Felicity Huffman begins prison term
Felicity Huffman reported Tuesday to a federal prison in Northern California, where she will spend two weeks for conspiring to rig her daughter’s college entrance exams.
Huffman, 56, will serve her sentence at the Federal Correctional Institution in Dublin, a low-security facility about 30 miles southeast of Oakland, according to Huffman’s representative.
On her release, Huffman must perform 250 hours of community service and remain on supervised release for one year.
The award-winning actress was arrested in March and pleaded guilty two months later to fraud conspiracy, admitting she paid $15,000 to William “Rick” Singer, a Newport Beach, California, consultant who orchestrated a college admissions fraud to fix her daughter’s SAT score.
U.S. District Judge Indira Talwani in September chose to incarcerate Huffman, despite Huffman’s explanation that she believed she was trying to be “a good mother.”
In a letter to the judge, Huffman said she came to view her daughter’s struggles on the math section of the SAT as “a huge obstacle” to her acting dreams. When Singer told her he could “make sure she gets the score she needs,” she said, “I honestly began to feel that maybe I would be a bad mother if I didn’t do what Mr. Singer was suggesting.”

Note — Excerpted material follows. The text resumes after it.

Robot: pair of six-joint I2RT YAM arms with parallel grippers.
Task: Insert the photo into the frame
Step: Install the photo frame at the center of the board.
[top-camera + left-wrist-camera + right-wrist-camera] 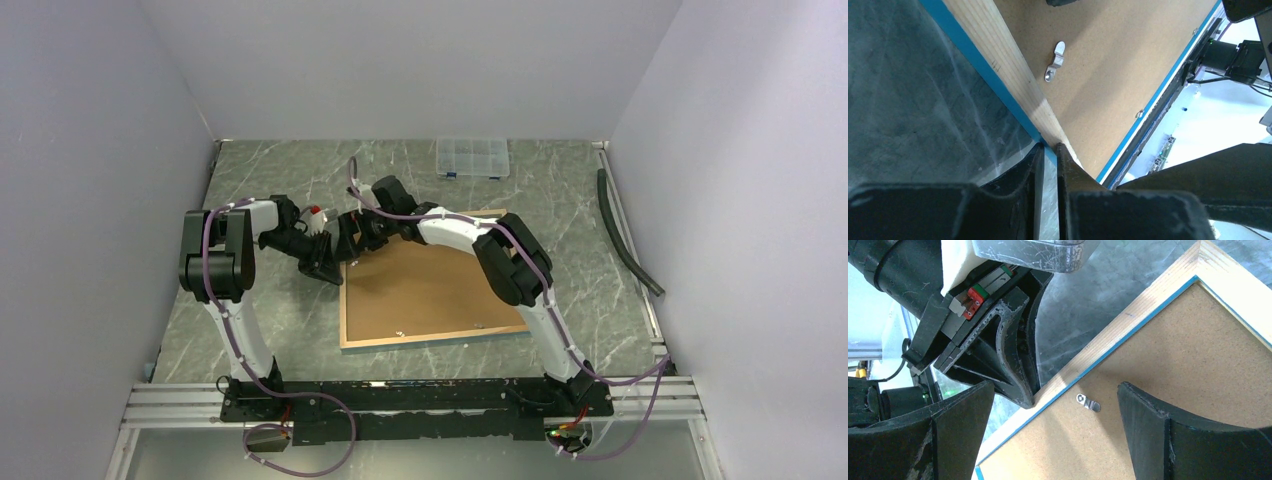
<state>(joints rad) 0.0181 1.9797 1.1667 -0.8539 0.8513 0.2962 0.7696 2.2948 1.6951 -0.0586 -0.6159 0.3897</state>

Huffman’s daughter took her SAT in 2017 at a private school in West Hollywood. Unbeknownst to her, Huffman and prosecutors say, Singer had paid an administrator to let Mark Riddell, Singer’s Harvardeducated accomplice, correct the girl’s answers after she finished her test.
Singer and Riddell have pleaded guilty to a number of felonies. The testing center administrator, Igor Dvorskiy, said earlier this month he would plead guilty to conspiracy to commit racketeering.
“I talked myself into believing that all I was doing was giving my daughter a fair shot,” Huffman said.
Talwani was unconvinced. “Trying to be a good mother doesn’t excuse this,” she said in court.
The judge noted that Huffman could offer her children advantages that many families cannot: a comfortable upbringing, tutoring, a private college counselor and connections in the industry her daughter hoped to break into.
And yet, Talwani told Huffman, “you took the step of obtaining one more advantage to put your child ahead of theirs.”
Although Huffman’s attorneys asked she be punished with community service and a fine, Talwani committed Huffman to prison.